La Calédonie revisitée
Après le Vanuatu, le Mozambique, Madagascar, la Papouasie-Nouvelle-Guinée et la Guyane, la Nouvelle-Calédonie accueille « La Planète revisitée », programme d’exploration piloté par le Muséum national d’histoire naturelle. Premier volet, la campagne océanographique Kanacono, du 9 au 30 août autour de l’Île des Pins.
L’objectif de ce programme mené conjointement par le Muséum national d’histoire naturelle (MNHN) et l’ONG Pro-Natura International (PNI) depuis 2006 consiste à acquérir de nouvelles connaissances sur la biodiversité terrestre et aquatique. « Avec ce programme, nous avons renoué avec la tradition des grandes expéditions scientifiques », indique Pascale Joannot, déléguée outre-mer et directrice adjointe des collections au MNHN.
En Nouvelle-Calédonie, les scientifiques vont se succéder durant deux années pour réaliser l’inventaire de la biodiversité « négligée », découvrir de nouvelles espèces sur tous les fronts (marins, terrestres et eaux douces), en particulier parmi les insectes, champignons, mousses, mollusques, crustacés et autres invertébrés marins, et ainsi faire progresser les connaissances.
À chaque expédition, les espèces découvertes se comptent par centaines. « Quand on connaît mieux, on gère mieux. C’est pourquoi les connaissances acquises pendant ces expéditions sont mises à disposition des gestionnaires publics, poursuit Pascale Joannot. “La Planète revisitée” comporte aussi un important volet pédagogique qui associe des étudiants et les écoles sur place ».
Prélèvement d’échantillons entre 100 et 1 000 m
Première des campagnes prévues en Calédonie, « Kanacono » a démarré ce mardi 9 août à l’Île des Pins. La mission doit permettre de mieux comprendre les écosystèmes profonds afin d’améliorer la caractérisation et la gestion concertée de ces milieux. Pendant deux semaines (troisième semaine prévue sur la ride de Norfolk), l’équipe scientifique – quatre Français dont le chef de mission Nicolas Puillandre, un Russe et un Taïwanais – naviguera en haute mer autour de Kunié à bord de l’Alis, navire mis à disposition par l’IRD, et prélèvera des espèces à l’aide d’une drague scientifique (pour laquelle une autorisation ponctuelle a été accordée par le gouvernement) entre 100 et 1 000 m de profondeur, une zone assez méconnue. Tous les jours, l’Alis rapportera les échantillons à terre à une autre équipe de sept personnes dont le chef de l’expédition Philippe Bouchet et deux étudiants de l’UNC.

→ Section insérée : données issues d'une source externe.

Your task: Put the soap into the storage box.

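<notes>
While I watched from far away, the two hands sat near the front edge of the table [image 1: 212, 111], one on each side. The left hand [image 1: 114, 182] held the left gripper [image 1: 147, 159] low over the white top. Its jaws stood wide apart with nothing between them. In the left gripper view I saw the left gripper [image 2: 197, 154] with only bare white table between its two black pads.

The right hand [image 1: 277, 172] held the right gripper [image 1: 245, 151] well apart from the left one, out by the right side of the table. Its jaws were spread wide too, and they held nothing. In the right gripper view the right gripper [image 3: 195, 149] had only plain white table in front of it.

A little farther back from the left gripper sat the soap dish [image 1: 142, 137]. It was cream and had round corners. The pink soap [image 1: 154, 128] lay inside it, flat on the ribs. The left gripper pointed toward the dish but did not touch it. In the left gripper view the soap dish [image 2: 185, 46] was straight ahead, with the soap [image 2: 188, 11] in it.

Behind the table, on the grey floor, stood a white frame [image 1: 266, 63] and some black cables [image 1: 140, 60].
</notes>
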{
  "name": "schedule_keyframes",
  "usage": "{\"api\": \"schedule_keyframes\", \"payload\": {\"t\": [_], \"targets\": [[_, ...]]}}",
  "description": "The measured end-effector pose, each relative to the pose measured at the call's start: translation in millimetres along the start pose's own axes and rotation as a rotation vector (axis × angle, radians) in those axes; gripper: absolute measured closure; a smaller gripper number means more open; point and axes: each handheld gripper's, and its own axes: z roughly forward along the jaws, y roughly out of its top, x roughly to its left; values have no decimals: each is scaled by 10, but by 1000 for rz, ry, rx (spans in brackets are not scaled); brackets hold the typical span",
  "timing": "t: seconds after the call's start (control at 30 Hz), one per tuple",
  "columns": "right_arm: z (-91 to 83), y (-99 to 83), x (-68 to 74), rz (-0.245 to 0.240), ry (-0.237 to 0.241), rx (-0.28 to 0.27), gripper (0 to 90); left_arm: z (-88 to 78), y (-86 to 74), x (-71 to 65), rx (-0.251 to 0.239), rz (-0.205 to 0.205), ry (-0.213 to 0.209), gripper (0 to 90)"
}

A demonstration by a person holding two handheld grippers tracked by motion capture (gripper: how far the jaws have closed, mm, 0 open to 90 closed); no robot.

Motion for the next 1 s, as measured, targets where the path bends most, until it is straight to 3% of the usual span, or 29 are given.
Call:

De 7 à 10 millions d’espèces à découvrir !
Après un premier tri sur place, les échantillons seront envoyés en Métropole pour détecter les nouvelles espèces, lesquelles seront ensuite décrites par des spécialistes du monde entier. Chaque nouveau spécimen sera conservé au MNHN. À côté, le Muséum constituera pour le pays d’accueil une collection de référence des espèces découvertes. « Nous avons décrit environ 2 millions d’espèces sur la planète, il en reste de 7 à 10 millions à découvrir !, affirme Pascale Joannot. Financer de telles expéditions est une manière de valoriser un territoire à travers le prisme de la découverte. La Nouvelle-Calédonie est un archipel déjà bien connu, mais sa biodiversité est tellement riche que le travail ne sera jamais terminé ».
La suite du programme
Les restitutions publiques de la campagne Kanacono se tiendront le 21 août à l'Île des Pins, le 31 août à 17 h 30 au centre administratif de la province Sud et le 1er septembre à 11h à l'UNC (date à confirmer à l’IRD). En 2016, deux autres expéditions auront lieu : l’une terrestre, sur la Côte Oubliée, l’autre hydrobiologique à la Plaine des Lacs dans le Grand Sud. Pour 2017, des expéditions sont prévues dans la région de la Koné-Tiwaka et au large de Balabio en province Nord. Et, s’il reste des crédits, aux Chesterfield, puis aux Loyauté en 2018.
Alors que le MNHN a noué de nombreux partenariats locaux – province Sud, IAC, IRD, UNC, Ifremer, etc. –, le gouvernement de la Nouvelle-Calédonie finance cette opération à hauteur de 36 millions de francs. Il a autorisé le Muséum à mener la campagne Kanacono, sous les conditions suivantes : la présence d’un observateur des mammifères marins à bord de l’Alis pendant la période passée à l’intérieur du Parc de la mer de Corail, et la signature d’une convention MNHN-gouvernement encadrant la valorisation des données collectées. L’objectif étant de mettre des garde-fous pour que les collections ne s’égarent pas.